Becky Foley, RSU5 superintendent, told The Times Record she’s “not nervous about having students in school” amid the district’s recent COVID-19 cases.

“In the midst of the COVID surge, I believe that one of the safest places our students can be is in school,” said Foley. “The preventative measures of hand washing, wearing masks, and physically distancing have become routine. There is little evidence of in school transmission which tells me that our schools are safe.”

Mid Coast Hospital in Brunswick is treating six patients for COVID-19, including one in the Intensive Care Unit, according to Judy Kelsh, Mid Coast Hospital spokesperson. The hospital has treated 71 patients for COVID-19 since March.
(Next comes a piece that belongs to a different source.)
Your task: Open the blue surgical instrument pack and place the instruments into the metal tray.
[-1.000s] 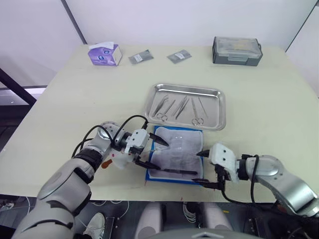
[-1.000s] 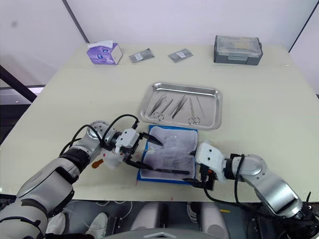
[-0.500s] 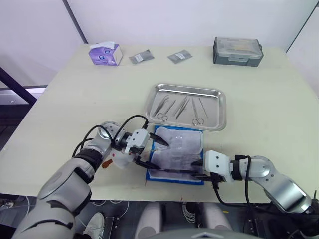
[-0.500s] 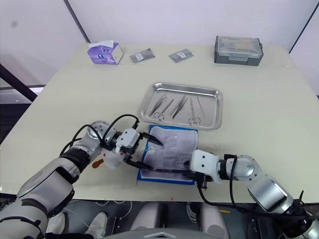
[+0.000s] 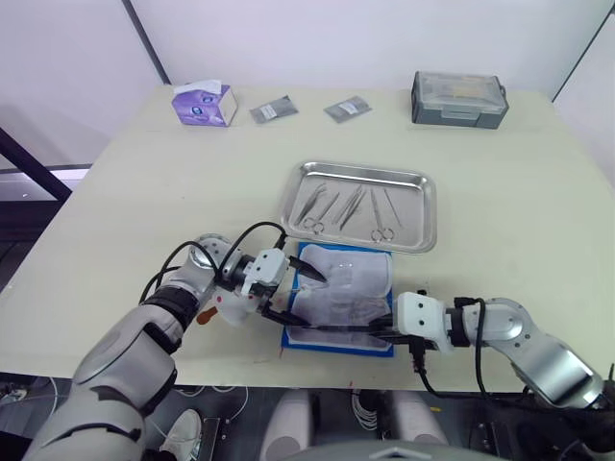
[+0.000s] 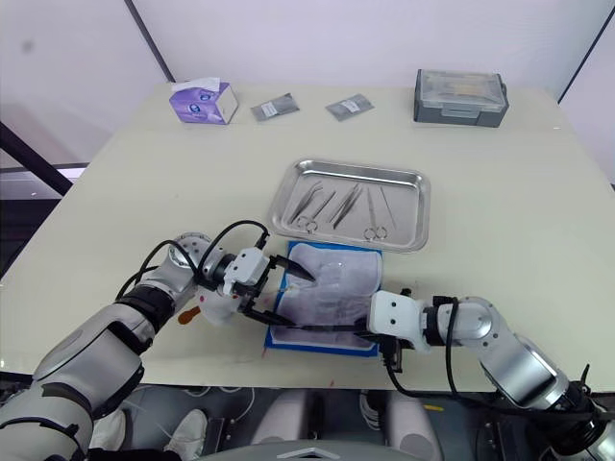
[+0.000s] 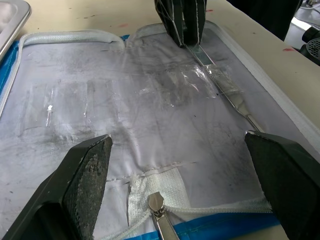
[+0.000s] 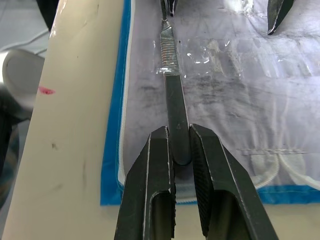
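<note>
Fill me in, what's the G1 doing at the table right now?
It is emptying the blue surgical instrument pack, which lies open near the table's front edge, just in front of the metal tray. Several instruments already lie in the tray. The right gripper is shut on the end of a last flat metal tool still lying on the pack's pale lining. The left gripper is open over the pack's left edge, one finger on each side of the zipper pull.
</note>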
Kelsh said the hospital “continues to be concerned with the significant increase in community spread of COVID-19 and climbing hospitalizations throughout the state, yet Mid Coast Hospital remains prepared to care for our patients who need us.”
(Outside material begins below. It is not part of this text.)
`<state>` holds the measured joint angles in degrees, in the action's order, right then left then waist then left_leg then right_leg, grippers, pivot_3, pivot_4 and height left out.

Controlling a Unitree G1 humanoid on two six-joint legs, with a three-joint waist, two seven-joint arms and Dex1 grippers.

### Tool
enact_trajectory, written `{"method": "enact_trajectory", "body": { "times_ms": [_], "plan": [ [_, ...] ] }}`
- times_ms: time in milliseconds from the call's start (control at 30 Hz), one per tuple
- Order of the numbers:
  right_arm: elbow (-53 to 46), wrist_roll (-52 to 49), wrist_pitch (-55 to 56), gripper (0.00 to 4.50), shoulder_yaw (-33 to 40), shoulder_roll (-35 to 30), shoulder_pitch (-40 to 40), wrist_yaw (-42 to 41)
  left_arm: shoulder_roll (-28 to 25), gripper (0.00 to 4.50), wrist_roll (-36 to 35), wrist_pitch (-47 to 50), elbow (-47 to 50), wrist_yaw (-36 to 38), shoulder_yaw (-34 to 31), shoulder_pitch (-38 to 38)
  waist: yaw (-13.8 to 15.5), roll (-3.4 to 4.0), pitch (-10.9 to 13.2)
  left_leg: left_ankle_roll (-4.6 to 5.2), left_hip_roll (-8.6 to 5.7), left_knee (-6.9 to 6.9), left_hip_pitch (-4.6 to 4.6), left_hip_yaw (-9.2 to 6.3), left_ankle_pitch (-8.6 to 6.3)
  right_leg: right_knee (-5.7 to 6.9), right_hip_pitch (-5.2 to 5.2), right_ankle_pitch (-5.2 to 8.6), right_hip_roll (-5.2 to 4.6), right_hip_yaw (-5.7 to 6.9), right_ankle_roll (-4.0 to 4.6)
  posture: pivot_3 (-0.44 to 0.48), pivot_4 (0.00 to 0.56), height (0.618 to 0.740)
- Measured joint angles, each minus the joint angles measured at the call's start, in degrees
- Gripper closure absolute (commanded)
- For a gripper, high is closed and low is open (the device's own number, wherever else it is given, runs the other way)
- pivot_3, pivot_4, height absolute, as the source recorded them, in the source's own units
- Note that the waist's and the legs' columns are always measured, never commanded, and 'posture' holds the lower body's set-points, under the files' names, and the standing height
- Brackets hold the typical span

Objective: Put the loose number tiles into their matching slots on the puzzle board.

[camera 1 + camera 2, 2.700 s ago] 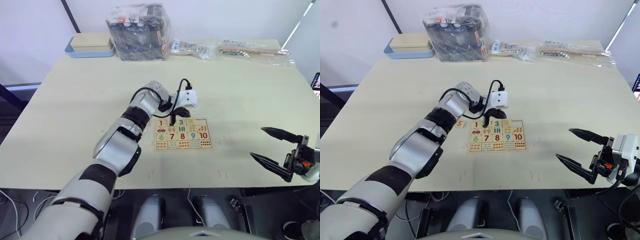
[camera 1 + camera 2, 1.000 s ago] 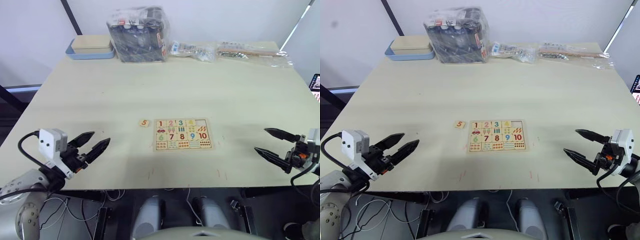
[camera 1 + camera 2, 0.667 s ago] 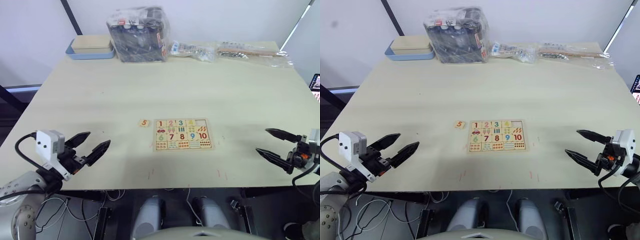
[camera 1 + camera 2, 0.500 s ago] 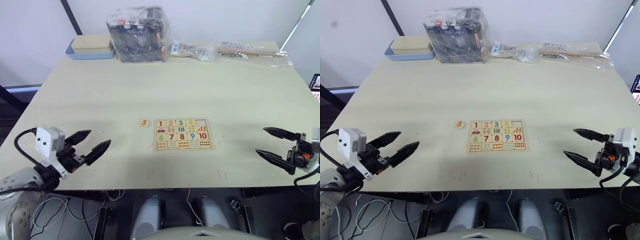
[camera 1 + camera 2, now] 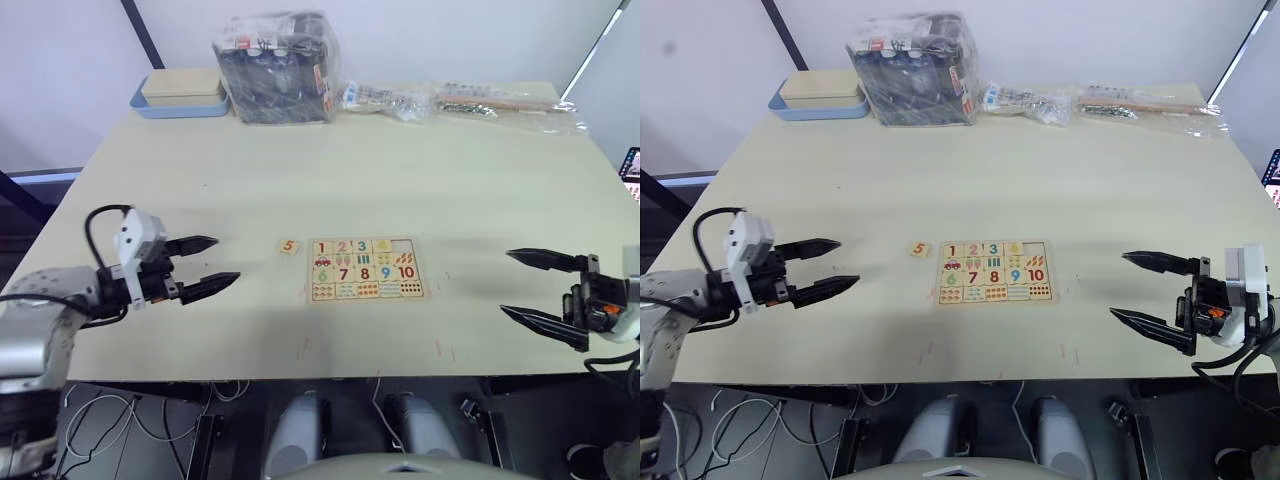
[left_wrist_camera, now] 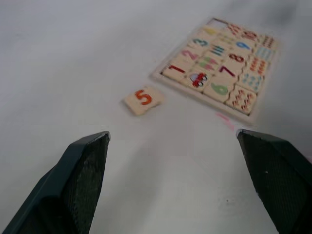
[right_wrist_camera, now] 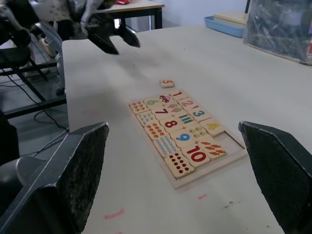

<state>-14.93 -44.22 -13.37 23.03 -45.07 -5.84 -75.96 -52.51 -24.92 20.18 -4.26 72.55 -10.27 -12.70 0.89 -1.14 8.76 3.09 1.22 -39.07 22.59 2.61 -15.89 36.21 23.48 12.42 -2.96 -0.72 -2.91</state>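
Four tiles sit seated on the puzzle board (image 5: 366, 268), I've only the 5 tile (image 5: 288, 245) left loose just beside it, far-corner slot (image 7: 233, 137) empty, left gripper (image 5: 212, 263) and right gripper (image 5: 540, 292) both spread wide, holding nothing.

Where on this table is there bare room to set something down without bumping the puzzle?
Bare table lies between the puzzle board and the back-edge clutter, and right of the board. Tighter on its left, where the 5 tile lies. Crowded at the back: wrapped box, blue-rimmed tray.
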Motion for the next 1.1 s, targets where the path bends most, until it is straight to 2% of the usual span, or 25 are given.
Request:
{"method": "enact_trajectory", "body": {
  "times_ms": [267, 500, 667, 833, 900, 967, 1100],
  "plan": [
    [-0.73, -0.13, -0.10, 0.00, 0.83, -0.10, -1.21, 0.01, 4.12, 0.09, 8.38, -13.09, -21.52, 9.47, 11.19, -17.44, 0.01, -0.03, 0.00, 0.01, -0.03, -0.03, 0.03, 0.02, 0.00, 0.00, 0.00, -0.03, 0.09, -0.02, -0.06, 0.000, 0.150, 0.740],
    [-2.08, -0.42, 0.24, 0.00, 1.78, -0.07, -2.35, -0.76, 9.85, 0.09, 16.67, -26.51, -43.99, 13.92, 16.35, -31.93, 0.00, -0.07, -0.01, 0.04, -0.07, -0.09, 0.12, 0.06, -0.01, -0.02, -0.01, -0.15, 0.13, -0.02, -0.27, 0.000, 0.150, 0.740],
    [-3.20, -0.51, 0.29, 0.00, 2.72, 0.02, -3.82, -0.64, 13.37, 0.09, 21.24, -33.67, -55.44, 13.65, 17.84, -37.35, -0.05, -0.10, 0.00, 0.09, -0.05, -0.11, 0.16, -0.04, -0.04, -0.05, 0.00, -0.16, 0.13, -0.01, -0.28, 0.000, 0.150, 0.740],
    [-4.90, -0.56, 0.32, 0.00, 2.99, 0.46, -5.40, 0.21, 15.40, 0.09, 25.40, -38.34, -62.20, 11.24, 18.57, -40.28, -0.05, -0.10, 0.00, 0.10, -0.03, -0.14, 0.16, -0.05, -0.05, -0.04, 0.01, -0.18, 0.12, -0.03, -0.32, 0.000, 0.150, 0.740],
    [-5.30, -0.56, 0.32, 0.00, 3.18, 0.47, -5.95, 0.38, 15.84, 0.57, 25.97, -39.25, -63.06, 10.90, 18.56, -40.89, -0.03, -0.10, 0.00, 0.10, -0.02, -0.15, 0.16, -0.06, -0.05, -0.03, 0.00, -0.19, 0.12, -0.03, -0.33, 0.000, 0.150, 0.740],
    [-5.74, -0.57, 0.33, 0.00, 3.79, 0.50, -6.72, 0.69, 16.10, 1.45, 26.23, -40.04, -63.86, 10.93, 18.50, -41.11, 0.00, -0.10, 0.00, 0.10, -0.02, -0.15, 0.16, -0.06, -0.05, -0.03, 0.00, -0.19, 0.11, -0.03, -0.33, 0.000, 0.150, 0.740],
    [-6.60, -0.58, 0.38, 0.00, 4.76, 0.71, -7.88, 1.31, 16.10, 1.45, 26.52, -40.75, -64.02, 11.07, 18.08, -41.10, -0.05, -0.10, -0.01, 0.10, -0.01, -0.15, 0.15, -0.07, -0.05, -0.01, 0.00, -0.19, 0.11, -0.03, -0.33, 0.000, 0.150, 0.740]
  ]
}}
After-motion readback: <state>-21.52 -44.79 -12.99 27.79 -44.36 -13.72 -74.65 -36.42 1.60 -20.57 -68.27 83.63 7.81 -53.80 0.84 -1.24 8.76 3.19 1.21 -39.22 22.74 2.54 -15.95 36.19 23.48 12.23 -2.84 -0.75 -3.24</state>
“Maine is seeing new cases from all counties, almost every day, and the number of patients in Maine hospitals due to COVID-19 is now more than double the number than the surge last spring,” Kelsh said. “With the start of COVID-19 vaccinations, we are hopeful that there is an end to this pandemic in sight, but right now it is essential that individuals do their best to stay healthy and prevent the spread of this virus by wearing a mask in public, washing their hands often, and keeping socially distant from others.”

So far this month, Mid Coast Hospital has tested 1,160 people, 74 of whom tested positive for COVID-19 as of Friday. Since March, the hospital has tested 23,611 people, yielding 460 positive tests.

Statewide, 29,298 Mainers have tested positive for COVID-19 since March, according to the Maine CDC, and 432 have died as of Sunday.